- _TASK STATEMENT_: Go through the entries below from the first line and transcribe each one exactly, ending with the line that contains "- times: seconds".

(Stored items)
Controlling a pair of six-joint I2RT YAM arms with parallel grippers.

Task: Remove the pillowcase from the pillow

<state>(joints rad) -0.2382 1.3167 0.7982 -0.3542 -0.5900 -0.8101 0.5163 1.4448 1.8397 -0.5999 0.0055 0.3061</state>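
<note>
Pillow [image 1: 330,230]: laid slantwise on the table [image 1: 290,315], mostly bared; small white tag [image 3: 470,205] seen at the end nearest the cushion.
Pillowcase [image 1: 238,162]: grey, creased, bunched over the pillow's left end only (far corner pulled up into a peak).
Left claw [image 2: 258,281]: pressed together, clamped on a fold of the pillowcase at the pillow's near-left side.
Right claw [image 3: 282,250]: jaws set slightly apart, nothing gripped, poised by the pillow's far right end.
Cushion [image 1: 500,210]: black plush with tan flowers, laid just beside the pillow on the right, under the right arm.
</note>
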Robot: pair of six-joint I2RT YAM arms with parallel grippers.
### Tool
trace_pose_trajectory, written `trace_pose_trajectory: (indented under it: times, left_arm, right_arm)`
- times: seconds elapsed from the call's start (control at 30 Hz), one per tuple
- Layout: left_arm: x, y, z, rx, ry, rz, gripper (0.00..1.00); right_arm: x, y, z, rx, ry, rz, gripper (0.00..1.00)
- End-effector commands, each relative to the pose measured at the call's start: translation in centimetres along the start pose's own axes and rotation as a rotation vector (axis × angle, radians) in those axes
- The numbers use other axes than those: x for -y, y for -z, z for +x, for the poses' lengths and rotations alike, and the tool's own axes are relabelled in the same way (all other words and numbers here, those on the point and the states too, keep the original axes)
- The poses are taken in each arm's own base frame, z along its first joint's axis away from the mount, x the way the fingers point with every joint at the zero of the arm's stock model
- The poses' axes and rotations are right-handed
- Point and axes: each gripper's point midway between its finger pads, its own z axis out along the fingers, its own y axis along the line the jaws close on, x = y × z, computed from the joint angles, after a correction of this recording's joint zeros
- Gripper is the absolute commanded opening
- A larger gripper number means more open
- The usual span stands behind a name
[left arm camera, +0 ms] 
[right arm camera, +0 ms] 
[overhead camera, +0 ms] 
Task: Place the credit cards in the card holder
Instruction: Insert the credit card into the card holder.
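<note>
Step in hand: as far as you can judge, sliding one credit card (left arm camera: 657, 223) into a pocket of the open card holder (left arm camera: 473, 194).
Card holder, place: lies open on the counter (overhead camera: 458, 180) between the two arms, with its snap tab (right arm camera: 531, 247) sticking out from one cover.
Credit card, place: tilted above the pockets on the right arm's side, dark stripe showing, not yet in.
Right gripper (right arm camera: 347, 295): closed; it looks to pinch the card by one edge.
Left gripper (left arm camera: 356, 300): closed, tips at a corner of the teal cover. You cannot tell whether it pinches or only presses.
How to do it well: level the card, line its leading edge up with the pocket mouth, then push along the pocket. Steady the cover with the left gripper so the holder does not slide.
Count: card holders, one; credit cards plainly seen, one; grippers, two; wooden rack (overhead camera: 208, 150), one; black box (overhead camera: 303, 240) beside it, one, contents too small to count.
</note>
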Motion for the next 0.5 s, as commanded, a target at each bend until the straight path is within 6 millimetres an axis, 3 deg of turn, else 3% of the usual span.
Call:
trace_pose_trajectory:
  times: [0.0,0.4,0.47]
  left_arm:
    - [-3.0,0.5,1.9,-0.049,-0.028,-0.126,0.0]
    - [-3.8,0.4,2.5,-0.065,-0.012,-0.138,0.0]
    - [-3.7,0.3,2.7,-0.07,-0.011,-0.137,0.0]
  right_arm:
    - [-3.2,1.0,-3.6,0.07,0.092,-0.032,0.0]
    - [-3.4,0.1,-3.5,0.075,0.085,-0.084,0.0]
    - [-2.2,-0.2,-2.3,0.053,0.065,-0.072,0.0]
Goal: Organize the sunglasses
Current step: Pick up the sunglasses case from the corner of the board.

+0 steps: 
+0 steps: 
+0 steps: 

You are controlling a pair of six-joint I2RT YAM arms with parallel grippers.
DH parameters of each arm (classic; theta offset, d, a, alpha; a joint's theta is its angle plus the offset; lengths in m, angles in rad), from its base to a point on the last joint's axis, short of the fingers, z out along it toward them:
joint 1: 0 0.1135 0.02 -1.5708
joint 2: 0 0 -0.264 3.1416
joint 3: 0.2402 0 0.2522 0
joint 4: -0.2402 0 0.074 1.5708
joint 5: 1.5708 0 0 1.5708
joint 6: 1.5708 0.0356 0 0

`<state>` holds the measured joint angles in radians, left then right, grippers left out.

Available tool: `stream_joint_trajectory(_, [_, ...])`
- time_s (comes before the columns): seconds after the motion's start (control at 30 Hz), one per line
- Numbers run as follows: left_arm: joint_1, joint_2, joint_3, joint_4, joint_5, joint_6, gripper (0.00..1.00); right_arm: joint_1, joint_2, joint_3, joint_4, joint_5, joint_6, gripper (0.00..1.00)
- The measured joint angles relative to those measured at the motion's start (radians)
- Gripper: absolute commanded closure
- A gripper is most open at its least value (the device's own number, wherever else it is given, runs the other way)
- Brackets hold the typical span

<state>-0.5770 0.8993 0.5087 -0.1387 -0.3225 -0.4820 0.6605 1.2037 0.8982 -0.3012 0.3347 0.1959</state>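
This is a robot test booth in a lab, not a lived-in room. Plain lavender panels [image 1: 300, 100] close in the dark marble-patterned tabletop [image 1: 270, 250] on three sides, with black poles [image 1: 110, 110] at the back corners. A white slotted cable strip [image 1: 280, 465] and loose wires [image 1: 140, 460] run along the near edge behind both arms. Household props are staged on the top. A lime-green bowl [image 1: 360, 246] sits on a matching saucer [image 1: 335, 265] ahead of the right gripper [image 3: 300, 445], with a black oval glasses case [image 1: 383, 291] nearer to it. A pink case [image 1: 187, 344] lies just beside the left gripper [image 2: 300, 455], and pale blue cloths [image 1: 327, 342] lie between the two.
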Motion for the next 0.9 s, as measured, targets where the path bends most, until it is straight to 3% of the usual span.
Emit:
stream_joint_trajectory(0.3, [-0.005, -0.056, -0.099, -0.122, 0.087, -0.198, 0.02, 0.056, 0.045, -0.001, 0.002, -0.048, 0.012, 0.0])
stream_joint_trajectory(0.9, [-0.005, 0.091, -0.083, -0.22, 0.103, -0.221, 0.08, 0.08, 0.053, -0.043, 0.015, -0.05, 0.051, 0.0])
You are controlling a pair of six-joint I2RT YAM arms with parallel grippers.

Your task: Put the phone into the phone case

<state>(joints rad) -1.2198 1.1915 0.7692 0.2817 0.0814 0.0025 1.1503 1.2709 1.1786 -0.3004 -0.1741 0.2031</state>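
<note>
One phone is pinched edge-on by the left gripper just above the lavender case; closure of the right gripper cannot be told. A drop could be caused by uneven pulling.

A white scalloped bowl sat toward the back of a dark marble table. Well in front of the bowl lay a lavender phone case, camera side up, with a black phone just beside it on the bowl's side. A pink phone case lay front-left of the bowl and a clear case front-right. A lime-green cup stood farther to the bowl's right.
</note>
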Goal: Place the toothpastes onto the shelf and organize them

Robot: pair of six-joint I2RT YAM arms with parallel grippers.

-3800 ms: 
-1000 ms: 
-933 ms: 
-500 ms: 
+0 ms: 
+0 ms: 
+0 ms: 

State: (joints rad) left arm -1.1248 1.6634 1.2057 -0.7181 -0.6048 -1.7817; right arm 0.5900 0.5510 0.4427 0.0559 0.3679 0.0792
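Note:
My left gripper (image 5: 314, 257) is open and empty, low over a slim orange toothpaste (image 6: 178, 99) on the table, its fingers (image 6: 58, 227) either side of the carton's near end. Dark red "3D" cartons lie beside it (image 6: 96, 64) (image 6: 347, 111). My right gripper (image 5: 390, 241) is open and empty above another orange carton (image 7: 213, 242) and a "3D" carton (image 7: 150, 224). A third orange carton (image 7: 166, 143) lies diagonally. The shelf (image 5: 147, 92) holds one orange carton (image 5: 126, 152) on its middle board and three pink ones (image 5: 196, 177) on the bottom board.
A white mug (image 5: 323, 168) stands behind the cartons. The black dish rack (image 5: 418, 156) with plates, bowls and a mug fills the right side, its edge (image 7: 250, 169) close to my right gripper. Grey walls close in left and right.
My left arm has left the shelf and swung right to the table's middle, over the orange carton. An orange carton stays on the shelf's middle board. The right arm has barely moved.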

- _OUTPUT OF THE TASK_:
Controlling a pair of six-joint I2RT YAM arms with parallel grippers.

Task: Remove the pillowcase from the pillow

<state>(joints rad) -0.2382 1.3167 0.7982 -0.3542 -0.5900 -0.8101 0.5163 1.4448 1.8397 -0.5999 0.0055 0.3061</state>
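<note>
Pillow [image 1: 330,230]: laid slantwise on the table [image 1: 290,315], mostly bared; small white tag [image 3: 470,205] seen at the end nearest the cushion.
Pillowcase [image 1: 238,162]: grey, creased, bunched over the pillow's left end only (far corner pulled up into a peak).
Left claw [image 2: 258,281]: pressed together, clamped on a fold of the pillowcase at the pillow's near-left side.
Right claw [image 3: 282,250]: jaws set slightly apart, nothing gripped, poised by the pillow's far right end.
Cushion [image 1: 500,210]: black plush with tan flowers, laid just beside the pillow on the right, under the right arm.
</note>
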Robot: pair of six-joint I2RT YAM arms with parallel grippers.
### Tool
trace_pose_trajectory, written `trace_pose_trajectory: (indented under it: times, left_arm, right_arm)`
- times: seconds elapsed from the call's start (control at 30 Hz), one per tuple

There is nothing more to the output.